Week 1 • Thursday

Block 7: Lists & Basic Operations

Create and manipulate Python lists for storing sequences of data.

Concepts

Code Examples

Indexing and slicing

nums = [10, 20, 30, 40, 50]
print(nums[0], nums[-1])
print(nums[1:4])
print(nums[::2])

List methods

lst = [1, 2, 3]
lst.append(4)
lst.insert(0, 0)
print(lst)
x = lst.pop()
print(x, lst)

Exercise

Store daily step counts for 7 days. Compute total and average. Given a list of marks, remove the lowest mark and compute the new average.

Solution
steps = [5000, 7200, 4500, 8000, 6000, 5500, 9000]
total = sum(steps)
avg = total / len(steps)
print(f'Total: {total}, Average: {avg:.0f}')

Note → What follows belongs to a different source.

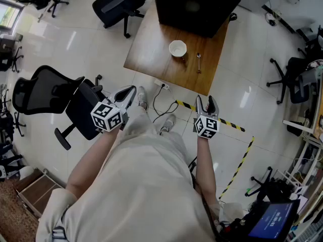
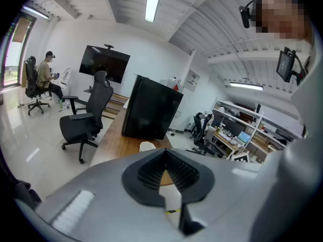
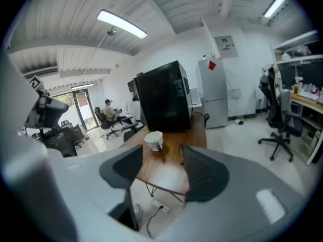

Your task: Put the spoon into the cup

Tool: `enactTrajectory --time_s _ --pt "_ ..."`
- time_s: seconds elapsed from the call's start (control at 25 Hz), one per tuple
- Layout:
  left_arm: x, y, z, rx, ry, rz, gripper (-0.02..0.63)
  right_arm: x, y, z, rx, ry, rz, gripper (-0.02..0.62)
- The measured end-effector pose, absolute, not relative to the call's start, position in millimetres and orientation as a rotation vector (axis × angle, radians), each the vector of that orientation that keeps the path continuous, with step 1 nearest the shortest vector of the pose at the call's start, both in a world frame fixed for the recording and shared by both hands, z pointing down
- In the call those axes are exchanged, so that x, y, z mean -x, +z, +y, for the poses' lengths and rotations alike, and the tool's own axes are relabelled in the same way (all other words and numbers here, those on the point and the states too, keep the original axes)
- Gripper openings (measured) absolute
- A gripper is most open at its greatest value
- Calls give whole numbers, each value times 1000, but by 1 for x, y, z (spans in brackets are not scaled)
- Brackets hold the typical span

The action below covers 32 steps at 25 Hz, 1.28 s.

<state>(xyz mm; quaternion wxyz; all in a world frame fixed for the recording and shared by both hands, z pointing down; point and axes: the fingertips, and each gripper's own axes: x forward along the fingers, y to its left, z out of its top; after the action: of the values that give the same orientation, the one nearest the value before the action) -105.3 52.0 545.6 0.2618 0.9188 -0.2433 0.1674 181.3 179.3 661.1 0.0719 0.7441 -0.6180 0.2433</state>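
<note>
I stand back from the wooden tabletop [image 1: 151, 52], with both tools held out over the floor, well short of it. My right tool [image 1: 207, 101] has its jaws spread wide with nothing between them. My left tool [image 1: 131, 91] has its jaws closed together and holds nothing. The spoon [image 1: 199, 62] lies flat on the tabletop, near the white cup [image 1: 177, 48] and to its right in the head view, not touching it.

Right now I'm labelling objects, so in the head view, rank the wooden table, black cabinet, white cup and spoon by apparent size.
1. wooden table
2. black cabinet, cropped by the top edge
3. white cup
4. spoon, roughly as long as the cup is wide, but far thinner
</note>
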Motion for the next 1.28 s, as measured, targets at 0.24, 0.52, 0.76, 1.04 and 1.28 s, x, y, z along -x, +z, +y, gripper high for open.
enactTrajectory --time_s 0.24,0.52,0.76,1.04,1.28 --pt "98 562 0 -2538 505 -553 0 -161 653 135 -2217 731 -1847 258" --pt "94 581 -69 -2561 582 -353 0 -151 636 95 -2264 714 -1702 256" --pt "74 582 -107 -2611 609 -160 0 -153 628 77 -2379 671 -1553 235" --pt "58 575 -137 -2645 608 -19 0 -156 614 67 -2463 645 -1434 235" --pt "50 577 -125 -2610 572 62 0 -156 605 71 -2450 646 -1391 235"
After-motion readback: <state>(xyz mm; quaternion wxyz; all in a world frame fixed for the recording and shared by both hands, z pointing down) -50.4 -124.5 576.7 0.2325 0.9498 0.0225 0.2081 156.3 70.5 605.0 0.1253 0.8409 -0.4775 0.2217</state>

marks = [85, 72, 90, 68, 88]
marks.remove(min(marks))
new_avg = sum(marks) / len(marks)
print(f'New average (lowest removed): {new_avg:.1f}')

Practice Problems

Problem 1: Reverse a list using slicing (without reverse())

Hint: lst[::-1]

Problem 2: Get every second element from a list starting at index 0

Hint: lst[::2]

Application

Lists store sequences: time series data, feature vectors, batches of samples. Slicing extracts subsets for analysis.

Case Study

A sensor records temperatures every hour. The last 24 values are kept in a list. Slicing [-24:] gets yesterday's data.

Homework

What is the difference between list.append(x) and list.insert(0, x)? Give examples.